During these later trips, he also made films of ethnographic interest among the local indigenous populations. However,  these did not have the authenticity of his Udege films since not only did he sometimes use professional actors who were not from the local region, but also, in conformity with a more general pattern in kulturfilms made in the USSR at the time, these films dwelt less on traditional forms of life and increasingly on the benefits that these indigenous groups were supposedly deriving from being integrated into the Soviet Union, even when this was in flagrant contradiction with reality.

In 1934, Litvinov returned again to Kamchatka where he made two entirely fictional films, with professional actors in the lead roles. In both films, the hero (male in one case, female in the other) represents the bringing to bear of the technologically and culturally innovative values of the Soviet Union on the taming of nature and the transformation of  social backwardness in the Far East.

It was possibly because these films were so clearly ‘on-message’, coupled with the fact that he spent so much of his time in the Far East in the 1930s, that Litvinov managed to escape the Stalinist purges that claimed several of his colleagues during that period. He later joined the West-Siberia studio and based first in Novosibirsk and later in Yekaterinburg, he contributed to the formation of strong regional documentary film-making centres.

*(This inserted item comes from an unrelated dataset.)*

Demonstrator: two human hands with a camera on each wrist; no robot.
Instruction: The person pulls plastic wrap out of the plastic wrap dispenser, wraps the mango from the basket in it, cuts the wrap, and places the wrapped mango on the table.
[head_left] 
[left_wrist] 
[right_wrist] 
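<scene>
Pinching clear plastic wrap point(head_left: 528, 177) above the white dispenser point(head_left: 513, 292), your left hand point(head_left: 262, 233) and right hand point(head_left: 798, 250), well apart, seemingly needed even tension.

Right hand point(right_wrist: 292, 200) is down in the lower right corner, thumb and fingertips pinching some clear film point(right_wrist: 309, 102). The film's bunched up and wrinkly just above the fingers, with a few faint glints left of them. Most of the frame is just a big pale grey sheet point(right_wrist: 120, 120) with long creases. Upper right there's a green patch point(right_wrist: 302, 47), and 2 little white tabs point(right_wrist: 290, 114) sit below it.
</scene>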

Text : Sarkisova 2017: 84-95, 108-111, 208.

Lebedev, Nikolai Alekseevich (1897-1978)

Originally a journalist and film theorist, author of a book on the kulturfilm, Lebedev is best known as a film-maker for a series of travelogues that he made in the mid- to late 1920s, the most ethnographic of which was Land of the Nakhcho, shot in the course of an expedition to Chechnya in 1928 and released the following year.

In the 1930s, as kulturfilms lost both popularity and official approval, Lebedev retired from active film-making and became a film production administrator and documentary film historian.